▶ **Problem**
What you return must be an exact copy of the lines in the listing below between the line holding "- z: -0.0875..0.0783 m" and the line holding "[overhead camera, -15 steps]", inclusive, and nothing more.

▶ **Input**
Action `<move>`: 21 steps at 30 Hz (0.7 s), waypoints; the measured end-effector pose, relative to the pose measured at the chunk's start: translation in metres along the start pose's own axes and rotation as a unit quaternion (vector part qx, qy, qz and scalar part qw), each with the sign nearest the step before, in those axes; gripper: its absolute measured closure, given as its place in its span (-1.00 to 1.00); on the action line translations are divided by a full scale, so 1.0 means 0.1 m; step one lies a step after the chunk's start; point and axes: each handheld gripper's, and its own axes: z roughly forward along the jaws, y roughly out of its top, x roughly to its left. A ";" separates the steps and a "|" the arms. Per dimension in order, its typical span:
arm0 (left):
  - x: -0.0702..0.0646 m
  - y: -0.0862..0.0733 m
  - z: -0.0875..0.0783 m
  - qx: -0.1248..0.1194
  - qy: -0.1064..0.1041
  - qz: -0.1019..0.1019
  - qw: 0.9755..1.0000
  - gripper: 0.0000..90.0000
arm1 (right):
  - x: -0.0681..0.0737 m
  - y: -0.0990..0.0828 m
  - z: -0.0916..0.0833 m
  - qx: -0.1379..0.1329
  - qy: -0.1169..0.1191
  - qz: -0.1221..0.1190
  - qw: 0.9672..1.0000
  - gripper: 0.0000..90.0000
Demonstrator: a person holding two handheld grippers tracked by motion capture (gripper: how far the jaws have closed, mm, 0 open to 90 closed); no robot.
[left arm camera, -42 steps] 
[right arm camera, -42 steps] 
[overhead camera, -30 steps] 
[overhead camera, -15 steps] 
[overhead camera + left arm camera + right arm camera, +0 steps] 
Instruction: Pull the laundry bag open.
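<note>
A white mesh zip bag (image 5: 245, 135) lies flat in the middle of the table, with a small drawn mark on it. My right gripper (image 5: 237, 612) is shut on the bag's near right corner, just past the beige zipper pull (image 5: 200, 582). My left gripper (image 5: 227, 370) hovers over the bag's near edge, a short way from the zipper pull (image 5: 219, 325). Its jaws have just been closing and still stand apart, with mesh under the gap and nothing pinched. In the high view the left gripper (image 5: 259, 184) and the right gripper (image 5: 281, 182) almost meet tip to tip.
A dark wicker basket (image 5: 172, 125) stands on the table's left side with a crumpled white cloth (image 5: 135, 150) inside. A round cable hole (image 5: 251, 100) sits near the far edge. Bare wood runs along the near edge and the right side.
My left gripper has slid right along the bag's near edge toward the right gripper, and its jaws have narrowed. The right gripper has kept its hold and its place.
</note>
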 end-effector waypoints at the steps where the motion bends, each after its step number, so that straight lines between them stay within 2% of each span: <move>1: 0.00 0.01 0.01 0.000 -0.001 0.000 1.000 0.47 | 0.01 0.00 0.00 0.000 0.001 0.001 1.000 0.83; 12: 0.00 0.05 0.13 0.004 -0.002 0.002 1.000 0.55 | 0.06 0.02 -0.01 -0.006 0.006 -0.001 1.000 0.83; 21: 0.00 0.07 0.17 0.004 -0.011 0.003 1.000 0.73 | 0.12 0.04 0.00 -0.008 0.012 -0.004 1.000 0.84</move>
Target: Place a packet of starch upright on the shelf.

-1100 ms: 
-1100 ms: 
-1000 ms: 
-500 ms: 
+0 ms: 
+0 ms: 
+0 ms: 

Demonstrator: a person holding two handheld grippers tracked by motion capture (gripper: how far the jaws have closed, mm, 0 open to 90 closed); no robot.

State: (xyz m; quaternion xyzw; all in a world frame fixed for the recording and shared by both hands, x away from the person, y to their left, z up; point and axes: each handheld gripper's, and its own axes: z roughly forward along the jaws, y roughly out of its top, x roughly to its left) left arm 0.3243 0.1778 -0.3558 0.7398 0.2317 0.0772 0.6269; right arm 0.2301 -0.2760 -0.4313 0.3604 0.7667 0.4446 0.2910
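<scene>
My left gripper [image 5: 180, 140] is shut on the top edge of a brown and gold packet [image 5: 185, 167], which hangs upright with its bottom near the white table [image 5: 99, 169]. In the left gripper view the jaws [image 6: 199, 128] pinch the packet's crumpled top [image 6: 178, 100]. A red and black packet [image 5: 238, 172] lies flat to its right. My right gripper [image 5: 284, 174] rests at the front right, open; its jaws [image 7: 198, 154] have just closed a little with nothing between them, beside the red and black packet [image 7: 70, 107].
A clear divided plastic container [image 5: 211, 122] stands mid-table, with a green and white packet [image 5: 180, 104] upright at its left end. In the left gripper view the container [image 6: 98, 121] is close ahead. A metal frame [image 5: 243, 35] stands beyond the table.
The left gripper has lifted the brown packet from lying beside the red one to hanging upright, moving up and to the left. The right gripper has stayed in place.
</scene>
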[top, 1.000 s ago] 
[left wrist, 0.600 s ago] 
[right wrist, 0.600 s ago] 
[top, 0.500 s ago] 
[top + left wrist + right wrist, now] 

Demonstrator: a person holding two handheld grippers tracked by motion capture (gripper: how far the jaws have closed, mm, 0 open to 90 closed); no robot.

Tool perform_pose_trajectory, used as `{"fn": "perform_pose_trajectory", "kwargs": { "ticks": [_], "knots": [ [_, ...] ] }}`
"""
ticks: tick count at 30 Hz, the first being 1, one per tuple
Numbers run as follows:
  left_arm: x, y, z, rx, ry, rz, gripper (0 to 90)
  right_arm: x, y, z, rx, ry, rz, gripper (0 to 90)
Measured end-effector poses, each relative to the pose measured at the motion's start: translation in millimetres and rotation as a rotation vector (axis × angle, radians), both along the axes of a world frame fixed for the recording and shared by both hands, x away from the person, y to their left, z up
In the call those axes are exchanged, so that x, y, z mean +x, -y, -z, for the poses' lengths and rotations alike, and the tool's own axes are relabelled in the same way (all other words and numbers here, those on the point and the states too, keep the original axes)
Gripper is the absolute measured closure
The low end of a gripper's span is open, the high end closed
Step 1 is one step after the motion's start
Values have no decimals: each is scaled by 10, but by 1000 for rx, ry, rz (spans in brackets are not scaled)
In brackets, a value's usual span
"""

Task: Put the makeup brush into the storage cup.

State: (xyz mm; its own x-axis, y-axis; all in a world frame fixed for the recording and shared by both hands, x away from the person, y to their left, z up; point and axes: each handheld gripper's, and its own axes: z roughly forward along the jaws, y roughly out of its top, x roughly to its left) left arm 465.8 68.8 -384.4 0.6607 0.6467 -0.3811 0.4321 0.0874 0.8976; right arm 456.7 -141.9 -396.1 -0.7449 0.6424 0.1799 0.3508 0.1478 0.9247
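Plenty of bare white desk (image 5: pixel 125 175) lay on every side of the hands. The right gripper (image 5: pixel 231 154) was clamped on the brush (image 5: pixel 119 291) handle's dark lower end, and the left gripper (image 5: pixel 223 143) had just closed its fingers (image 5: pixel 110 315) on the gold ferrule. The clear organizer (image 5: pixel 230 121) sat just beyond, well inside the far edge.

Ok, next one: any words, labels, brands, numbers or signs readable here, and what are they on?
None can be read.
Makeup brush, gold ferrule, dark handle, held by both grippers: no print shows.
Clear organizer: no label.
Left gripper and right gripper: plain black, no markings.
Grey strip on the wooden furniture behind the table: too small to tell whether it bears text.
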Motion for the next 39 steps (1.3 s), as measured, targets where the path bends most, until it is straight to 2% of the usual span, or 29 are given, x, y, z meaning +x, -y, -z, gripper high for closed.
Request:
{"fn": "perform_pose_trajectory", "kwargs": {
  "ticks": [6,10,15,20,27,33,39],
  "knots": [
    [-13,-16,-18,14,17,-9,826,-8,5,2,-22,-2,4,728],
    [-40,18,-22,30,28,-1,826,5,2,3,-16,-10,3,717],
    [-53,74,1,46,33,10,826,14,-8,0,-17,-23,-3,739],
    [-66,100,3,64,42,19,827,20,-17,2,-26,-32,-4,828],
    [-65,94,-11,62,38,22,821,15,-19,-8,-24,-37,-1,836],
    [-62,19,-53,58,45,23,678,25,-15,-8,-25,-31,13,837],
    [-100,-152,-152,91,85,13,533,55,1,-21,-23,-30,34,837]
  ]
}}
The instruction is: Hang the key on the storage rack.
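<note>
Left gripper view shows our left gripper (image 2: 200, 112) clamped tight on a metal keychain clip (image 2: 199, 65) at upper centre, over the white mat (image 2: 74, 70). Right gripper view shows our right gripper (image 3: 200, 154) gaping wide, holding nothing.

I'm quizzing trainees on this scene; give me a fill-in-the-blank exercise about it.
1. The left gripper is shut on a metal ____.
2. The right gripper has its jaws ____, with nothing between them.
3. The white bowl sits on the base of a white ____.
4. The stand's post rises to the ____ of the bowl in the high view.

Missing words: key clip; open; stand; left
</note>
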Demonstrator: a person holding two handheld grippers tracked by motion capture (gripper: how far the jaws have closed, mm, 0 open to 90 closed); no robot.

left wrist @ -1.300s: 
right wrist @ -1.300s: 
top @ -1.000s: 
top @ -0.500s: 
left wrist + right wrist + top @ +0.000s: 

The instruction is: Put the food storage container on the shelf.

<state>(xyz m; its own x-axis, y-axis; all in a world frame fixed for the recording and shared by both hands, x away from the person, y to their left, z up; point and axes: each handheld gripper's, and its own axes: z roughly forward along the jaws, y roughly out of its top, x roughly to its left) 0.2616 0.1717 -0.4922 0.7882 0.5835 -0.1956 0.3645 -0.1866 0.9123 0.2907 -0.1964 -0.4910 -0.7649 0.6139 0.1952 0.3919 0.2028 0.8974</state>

▶ **Exercise result**
  - z: -0.0875..0.0783 m
  - qx: -0.1248..0.1194
  - qy: -0.1064..0.1041
  - qz: -0.1019..0.1019
  - qw: 0.9755..1.0000
  - gripper: 0.0000..90.0000
arm1 (right):
  - x: -0.0681..0.0737 m
  - y: -0.0990..0.0828 m
  - z: -0.0916..0.0833 m
  - qx: -0.1379..0.1329
  - qy: -0.1169..0.1191
  - qz: -0.1221..0.1190
  - qw: 0.9672..1.0000
  - gripper: 0.0000..90.0000
Demonstrator: a person holding two handheld grippers tracked by motion capture (gripper: how far the jaws have closed, mm, 0 open to 90 closed); no robot.
[left arm camera, -42 steps] 
[right arm camera, -42 steps] 
[overhead camera, -30 steps] 
[overhead camera, -15 steps] 

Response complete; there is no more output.